Op-Ed: Responsibility or complicity?
The Puerto Rico Treasury Department has launched a series of embargoes on local businesses that have not been remitting collected Sales and Use Tax (“IVU”, for its Spanish acronym) to the government, nor their employees’ tax retentions.
We were surprised by the large amounts of money they owed and, even more, by the familiarity of the names of some of the businesses that were submitted to the interventions. The drama of the operations has not only caused uproar, astonishment and outrage, but a general sense of relief: “Finally, they were caught.”
Who was responsible for these lapses? Or, who is an accomplice?
Curiously, some people’s astonishment and outrage comes from a different corner. They repudiate (perhaps unaware) the action because following the government intervention, these businesses will no longer have those funds — actually, “the people’s money” — to finance their business operations or for their personal enjoyment. As incredible as it may sound, they believe that the Secretary of the Treasury is “hindering the Island’s economic development” and some citizens have commented in radio that they prefer businesses to keep that money over government. Is holding this view to become complicit in the misappropriation of funds?
For years, the Puerto Rico Society of CPAs has reiterated through recommendations and legislative analysis that fiscal supervision and access to public information are necessary to strengthen the economic structure of our island, well before anyone addressed new tax revenue measures. Setting aside the issue of communication strategies, we are finally seeing action in that direction.
We want to remind our readers that an organization’s management is the one responsible for the financial statements of the company. Management is the arm responsible for setting up the computer programs and charging the IVU to clients. Management retains the employees’ payroll taxes and manages the company’s everyday business. Similarly, management is supposed to forward every month the IVU money it collects from customers and the tax amounts it retains from employee payroll to the Treasury Department.
This situation reminds us of the “late” IVU Loto receipt. What did Treasury do with that information? Why did they not do these “raids” before? How many more businesses are on the Secretary’s raids list?
Still, overseeing the collection and use of public funds is not exclusive responsibility of government agencies and professional guilds. The economic development of Puerto Rico should be all of its citizen’s concerted project. As necessary as it is for government to manage public affairs with knowledge and efficiency, it is indispensable as well for every citizen to do his or her part of the project.
Each of us must assume the obligation of, at the very least, “raise a red flag” when they are quoted a price “without IVU” because the service or product will be paid in cash, or when the sign says that the price “includes IVU” but the business provides no receipt, or when an employer does not send to the Treasury Department the payroll taxes it retains for its employees.

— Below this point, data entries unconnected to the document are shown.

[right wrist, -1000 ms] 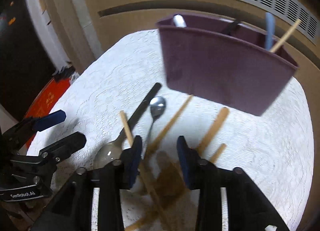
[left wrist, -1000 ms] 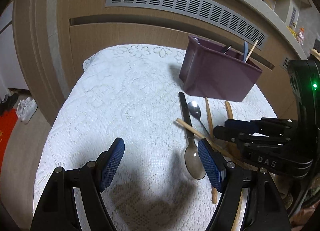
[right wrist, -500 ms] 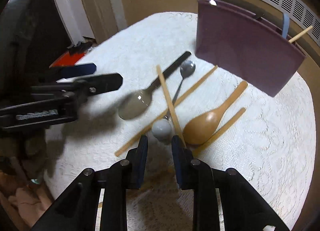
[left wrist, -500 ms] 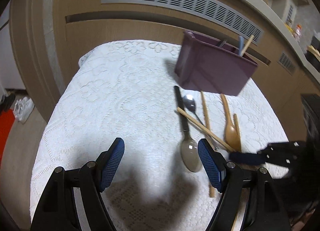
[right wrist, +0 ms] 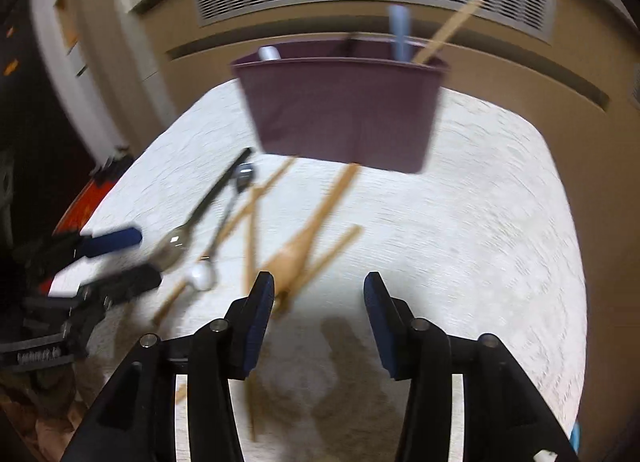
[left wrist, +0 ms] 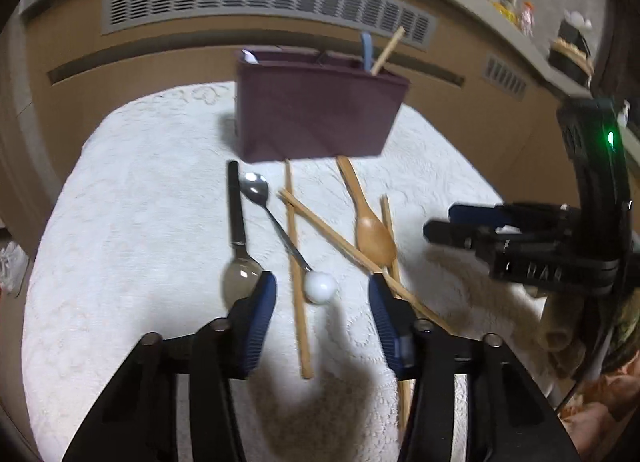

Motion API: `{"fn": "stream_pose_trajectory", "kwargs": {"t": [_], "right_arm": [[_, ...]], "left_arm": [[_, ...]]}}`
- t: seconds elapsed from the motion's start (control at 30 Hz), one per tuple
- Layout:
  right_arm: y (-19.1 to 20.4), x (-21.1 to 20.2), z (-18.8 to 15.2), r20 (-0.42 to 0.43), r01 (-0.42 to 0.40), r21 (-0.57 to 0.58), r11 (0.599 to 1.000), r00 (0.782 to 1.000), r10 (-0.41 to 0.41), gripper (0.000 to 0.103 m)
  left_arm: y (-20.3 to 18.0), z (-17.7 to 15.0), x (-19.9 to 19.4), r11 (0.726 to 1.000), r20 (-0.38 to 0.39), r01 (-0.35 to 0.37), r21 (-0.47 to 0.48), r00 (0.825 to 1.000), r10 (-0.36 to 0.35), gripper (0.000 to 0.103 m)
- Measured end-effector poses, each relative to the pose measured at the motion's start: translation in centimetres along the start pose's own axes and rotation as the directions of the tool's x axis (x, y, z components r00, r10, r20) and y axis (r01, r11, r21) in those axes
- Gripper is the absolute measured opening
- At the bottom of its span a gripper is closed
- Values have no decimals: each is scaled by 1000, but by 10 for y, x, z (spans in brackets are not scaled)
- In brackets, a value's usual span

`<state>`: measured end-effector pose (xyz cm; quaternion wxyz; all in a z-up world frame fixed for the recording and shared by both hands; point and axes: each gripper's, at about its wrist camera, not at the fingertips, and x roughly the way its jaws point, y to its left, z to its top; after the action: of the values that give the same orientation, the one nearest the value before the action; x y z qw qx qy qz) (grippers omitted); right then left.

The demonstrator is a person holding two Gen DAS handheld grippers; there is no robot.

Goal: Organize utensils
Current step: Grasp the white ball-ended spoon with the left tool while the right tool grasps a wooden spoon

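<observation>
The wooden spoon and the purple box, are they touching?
Cannot tell. In the left wrist view the wooden spoon runs its handle up to the purple box's bottom edge, which hides the tip; the right wrist view is blurred.

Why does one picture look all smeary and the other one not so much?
Right wrist view: motion blur smears the purple plastic utensil holder, the light wooden spoon and the white lace tablecloth. Left wrist view: sharper, so the small steel spoon with a white ball end shows clearly, with dark jaw shadows on the cloth. Both views: the fisheye lens bends the wall vent into a curve.
</observation>
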<state>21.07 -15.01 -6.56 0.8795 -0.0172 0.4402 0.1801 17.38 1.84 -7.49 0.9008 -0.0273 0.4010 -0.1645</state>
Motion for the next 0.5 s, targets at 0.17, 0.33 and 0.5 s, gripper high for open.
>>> {"fn": "stream_pose_trajectory", "kwargs": {"t": [0.17,0.33,0.5], "right_arm": [[-16,4,-10,2,0,44,999,1000,0,49],[-22,11,-17,-11,-13,76,997,1000,14,49],[-20,12,-19,-13,-12,69,998,1000,13,49]], "left_arm": [[-4,1,18,999,-47,-28,-21,999,28,46],[-9,4,35,997,-73,-70,-13,995,69,36],[-9,4,37,991,-50,-132,11,990,132,25]]}}
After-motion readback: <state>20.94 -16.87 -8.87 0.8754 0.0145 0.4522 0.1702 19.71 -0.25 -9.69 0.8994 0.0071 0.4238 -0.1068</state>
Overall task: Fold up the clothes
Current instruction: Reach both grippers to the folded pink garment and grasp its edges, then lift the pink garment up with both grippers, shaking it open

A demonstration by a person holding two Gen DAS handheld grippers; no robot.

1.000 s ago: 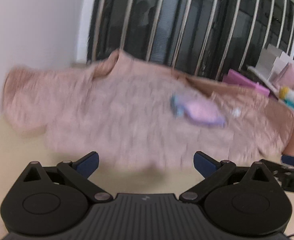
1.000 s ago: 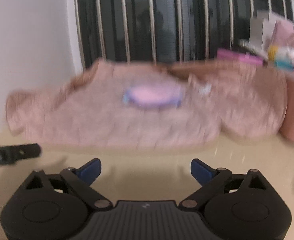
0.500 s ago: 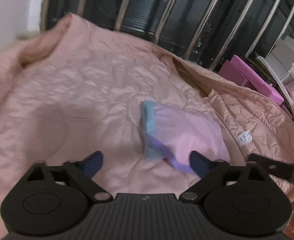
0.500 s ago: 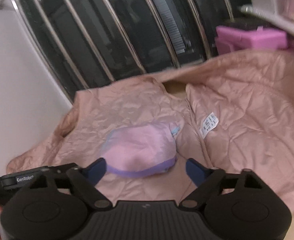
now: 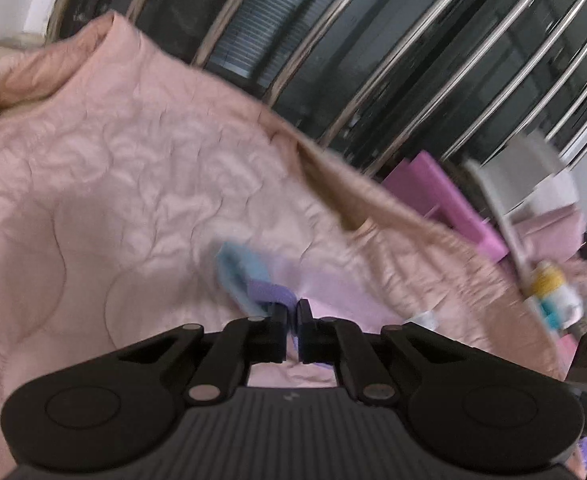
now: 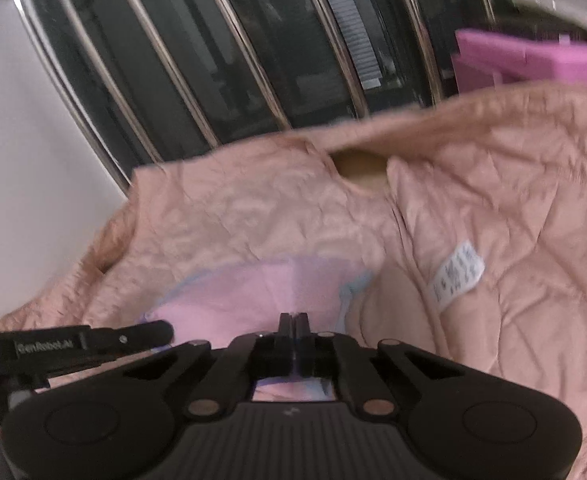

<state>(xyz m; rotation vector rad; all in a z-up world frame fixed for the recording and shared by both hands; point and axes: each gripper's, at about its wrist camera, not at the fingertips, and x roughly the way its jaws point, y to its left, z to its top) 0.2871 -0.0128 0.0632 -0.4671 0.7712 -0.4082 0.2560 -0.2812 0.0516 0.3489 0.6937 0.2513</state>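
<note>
Left wrist view: left tool (image 5: 292,312) clenched on small pink garment with purple-blue trim (image 5: 261,280), lying atop quilted pink jacket (image 5: 113,184). Right tool (image 6: 294,322) clenched on its pink fabric too. Lift both evenly, leave jacket undisturbed.

text: "GenRobot.AI", white print | on: black arm of the left gripper (image 6: 85,346), seen in the right wrist view | label: white care tag (image 6: 457,274) sewn on the pink quilted jacket (image 6: 513,220), dark print too blurred to read | other readable text: none
</note>
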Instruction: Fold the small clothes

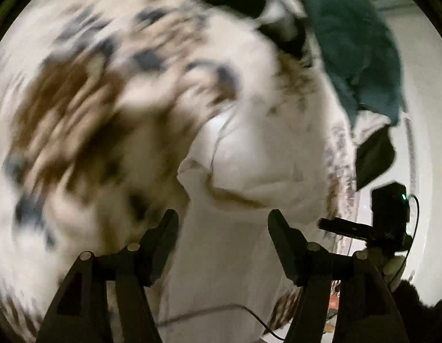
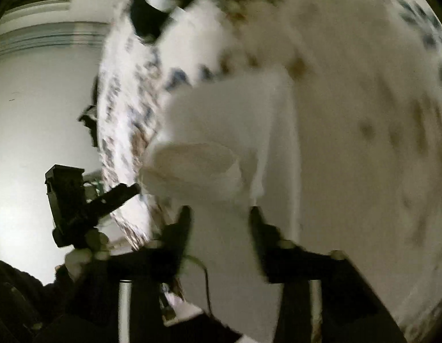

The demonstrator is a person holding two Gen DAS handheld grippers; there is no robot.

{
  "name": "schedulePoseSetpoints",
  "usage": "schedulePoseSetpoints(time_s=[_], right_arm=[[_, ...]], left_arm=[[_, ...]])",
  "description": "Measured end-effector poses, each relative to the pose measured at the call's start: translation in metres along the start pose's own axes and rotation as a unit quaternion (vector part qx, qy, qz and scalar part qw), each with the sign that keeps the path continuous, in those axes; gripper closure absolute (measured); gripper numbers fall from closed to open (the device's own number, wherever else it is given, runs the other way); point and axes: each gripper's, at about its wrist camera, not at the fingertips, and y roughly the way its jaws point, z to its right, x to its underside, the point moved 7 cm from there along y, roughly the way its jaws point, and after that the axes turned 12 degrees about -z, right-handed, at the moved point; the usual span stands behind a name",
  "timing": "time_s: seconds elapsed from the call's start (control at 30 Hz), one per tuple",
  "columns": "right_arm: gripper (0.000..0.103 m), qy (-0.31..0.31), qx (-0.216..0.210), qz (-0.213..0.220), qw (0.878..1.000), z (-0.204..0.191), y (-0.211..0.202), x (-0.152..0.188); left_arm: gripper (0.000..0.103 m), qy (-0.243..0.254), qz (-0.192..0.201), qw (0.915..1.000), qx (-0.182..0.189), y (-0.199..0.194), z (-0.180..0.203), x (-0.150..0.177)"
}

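While the left wrist view smears with motion, the left gripper [image 1: 223, 223] hangs with its jaws spread and nothing between them, above a white garment [image 1: 249, 154] lying on a patterned bedspread [image 1: 77, 108]; a teal cloth [image 1: 355, 45] waits at the far edge, probably next in line. From the right wrist view, the right gripper [image 2: 221, 220] also stands parted and empty over the white garment [image 2: 221, 131], whose hem lies just ahead, apparently laid flat for folding.
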Motion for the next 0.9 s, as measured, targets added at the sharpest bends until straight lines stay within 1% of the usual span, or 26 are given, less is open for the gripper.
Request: schedulePoseSetpoints(time_s=[0.03, 0.07, 0.1, 0.17, 0.27, 0.33, 0.37, 0.4, 0.43, 0.5, 0.53, 0.57, 0.6, 0.63, 0.67, 0.7, 0.73, 0.8, 0.9], right_arm=[[0.051, 0.009, -0.001, 0.002, 1.000, 0.006, -0.002, 0.007], [0.051, 0.017, -0.006, 0.007, 1.000, 0.010, -0.006, 0.011], [0.051, 0.024, -0.010, 0.018, 0.999, 0.012, -0.012, 0.012], [0.049, 0.041, -0.020, 0.054, 0.997, 0.014, -0.026, 0.005], [0.049, 0.049, -0.044, 0.095, 0.993, 0.002, -0.033, -0.017], [0.049, 0.039, -0.053, 0.107, 0.992, -0.015, -0.024, -0.036], [0.049, 0.036, -0.048, 0.110, 0.992, -0.020, -0.016, -0.043], [0.049, 0.031, -0.040, 0.108, 0.993, -0.024, -0.007, -0.048], [0.049, 0.028, -0.023, 0.101, 0.994, -0.027, 0.006, -0.051], [0.049, 0.022, 0.014, 0.071, 0.997, -0.028, 0.035, -0.046], [0.050, 0.024, 0.034, 0.043, 0.998, -0.025, 0.054, -0.035], [0.050, 0.025, 0.045, 0.021, 0.998, -0.022, 0.066, -0.024], [0.050, 0.023, 0.050, -0.006, 0.998, -0.019, 0.079, -0.008], [0.050, 0.023, 0.052, -0.023, 0.998, -0.017, 0.086, 0.004], [0.050, 0.025, 0.051, -0.039, 0.998, -0.014, 0.090, 0.016], [0.050, 0.032, 0.049, -0.046, 0.997, -0.011, 0.089, 0.026], [0.050, 0.046, 0.041, -0.039, 0.997, -0.007, 0.083, 0.034], [0.050, 0.073, 0.017, -0.007, 0.997, 0.000, 0.065, 0.040], [0.050, 0.135, -0.026, 0.063, 0.988, 0.020, 0.030, 0.034]], left_arm=[[0.040, -0.012, 0.001, 0.9999, 0.001, -0.003, -0.007, 0.003], [0.040, -0.009, 0.001, 0.9999, 0.011, -0.005, -0.007, 0.002], [0.040, -0.010, 0.008, 0.9999, 0.006, -0.008, -0.008, -0.002], [0.040, 0.010, 0.025, 0.9996, -0.003, -0.010, 0.003, -0.020], [0.040, 0.062, 0.051, 0.9962, -0.035, 0.000, 0.028, -0.046], [0.040, 0.095, 0.048, 0.9927, -0.057, 0.023, 0.045, -0.063], [0.040, 0.110, 0.042, 0.9906, -0.069, 0.036, 0.049, -0.068], [0.041, 0.120, 0.031, 0.9883, -0.088, 0.050, 0.048, -0.067], [0.041, 0.124, 0.017, 0.9866, -0.105, 0.062, 0.049, -0.065], [0.041, 0.133, -0.012, 0.9834, -0.122, 0.083, 0.045, -0.046], [0.041, 0.136, -0.020, 0.9820, -0.130, 0.087, 0.041, -0.036], [0.041, 0.136, -0.034, 0.9815, -0.131, 0.090, 0.037, -0.022], [0.041, 0.134, -0.043, 0.9819, -0.127, 0.090, 0.033, -0.010], [0.041, 0.131, -0.052, 0.9820, -0.125, 0.088, 0.028, 0.003], [0.041, 0.121, -0.069, 0.9825, -0.124, 0.086, 0.020, 0.017], [0.041, 0.112, -0.074, 0.9837, -0.120, 0.082, 0.016, 0.023], [0.041, 0.098, -0.075, 0.9861, -0.111, 0.075, 0.010, 0.029], [0.041, 0.077, -0.066, 0.9894, -0.105, 0.060, 0.004, 0.034], [0.041, 0.038, -0.033, 0.9948, -0.088, 0.035, -0.010, 0.030]])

We cannot ignore these actions and much less perpetuate an inequality scheme, and believe that we have no role in the “situation.” The problem is shared. It is everyone’s duty to try to solve. Similar to that call to 911 when we are witnessing an assault or a fatality on the road, we can either be part of the problem or be part of the solution. When we remain silent, we become accomplices.
In our profession, ethical conduct is strictly regulated by the Puerto Rico Board of Accountancy, which is attached to the State Department. In view of that, our CPA Society is very protective and mindful of matters of ethical and professional conduct and has resources exclusively dedicated to assist in the investigation of any ethical complaints that are submitted.
Any CPA who consents and participates in attempts at tax evasion or improper disclosure of tax returns, not only violates the ethical principles of our profession and is subject to the powers of the Board, but more importantly, becomes an accomplice and infringes on their duty as a responsible citizen.
Each person and each situation is different, but it is possible to identify those who are responsible through omission as well as those who are accomplices by not speaking up in the face of wrongdoing. Therefore, you decide: Which individuals are responsible? Which are accomplices?